Ablauf einer Begutachtung

Die Begutachtung erfolgt grundsätzlich auf der Basis einer freiwilligen Teilnahme der zu begutachtenden Person. Die während der Begutachtung erhobenen Informationen unterliegen der Schweigepflicht mit Ausnahme der für die Beantwortung der gerichtlichen Fragestellung relevanten Inhalte, die im Gutachten verwendet werden.

 

Wir erstellen psychologische Sachverständigengutachten im strafrechtlichen Bereich ausschließlich im Auftrag von Gerichten und Staatsanwaltschaften.

 

Die Begutachtung beginnt nach Auftragseingang mit dem Aktenstudium, anschließend erfolgen Explorationen und testpsychologische Untersuchungen in den Praxisräumen oder ggf. am Aufenthaltsort der zu begutachtenden Person.
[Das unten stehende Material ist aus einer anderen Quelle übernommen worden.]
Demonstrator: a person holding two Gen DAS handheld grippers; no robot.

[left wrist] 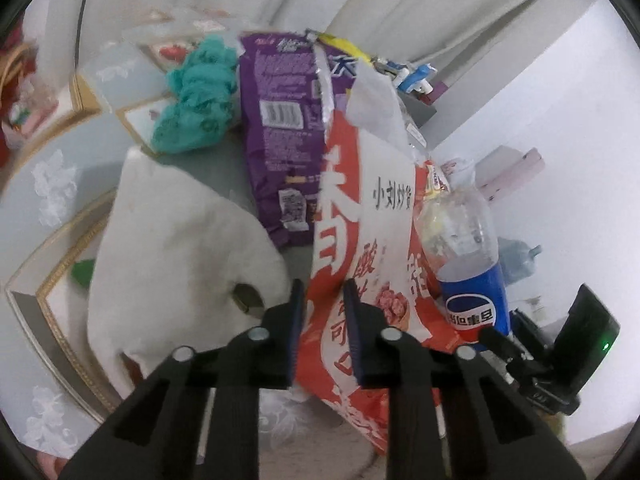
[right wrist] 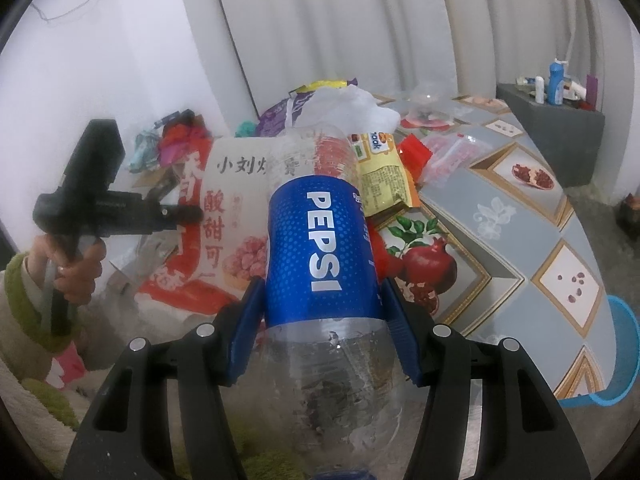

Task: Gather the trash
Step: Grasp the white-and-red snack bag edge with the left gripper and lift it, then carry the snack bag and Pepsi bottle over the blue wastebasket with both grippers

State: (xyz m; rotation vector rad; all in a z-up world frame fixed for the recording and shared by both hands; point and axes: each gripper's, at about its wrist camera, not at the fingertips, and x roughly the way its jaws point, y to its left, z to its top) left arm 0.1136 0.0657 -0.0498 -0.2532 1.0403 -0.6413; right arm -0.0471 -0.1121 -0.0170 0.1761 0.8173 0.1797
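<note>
My left gripper (left wrist: 320, 292) is shut on the lower edge of a red-and-white snack bag (left wrist: 360, 240), which stands up in front of it. The same bag (right wrist: 224, 232) shows in the right wrist view, with the left gripper (right wrist: 188, 212) at its left side. My right gripper (right wrist: 322, 300) is shut on an empty Pepsi bottle (right wrist: 324, 248) with a blue label, held along the fingers. The bottle (left wrist: 468, 264) stands just right of the bag in the left wrist view. A purple snack bag (left wrist: 280, 136) lies behind.
A white cloth (left wrist: 172, 248) and teal crumpled fabric (left wrist: 196, 100) lie left of the bags. A yellow wrapper (right wrist: 380, 176), clear plastic (right wrist: 452, 152) and a white bag (right wrist: 348, 108) lie on the patterned tabletop (right wrist: 520, 200). A blue bucket (right wrist: 620, 360) sits at right.
</note>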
Gegebenenfalls werden Gespräche mit weiteren relevanten Personen geführt. Die Gespräche mit den Betroffenen finden in der Regel ohne die Anwesenheit weiterer Personen statt; ausgenommen sind Dolmetscherinnen oder Begleitpersonen bei besonderen Umständen. Im Erstgespräch erfolgt eine ausführliche Erläuterung des Begutachtungsprozesses; Fragen und individuelle Besonderheiten finden jederzeit Raum und Berücksichtigung. Die Gespräche werden auf Tonband aufgenommen, das Einverständnis der Beteiligten immer vorausgesetzt.

 

Begutachtungen zu straf- und jugendrechtlichen Fragen dauern in der Regel etwa zwei bis drei Monate.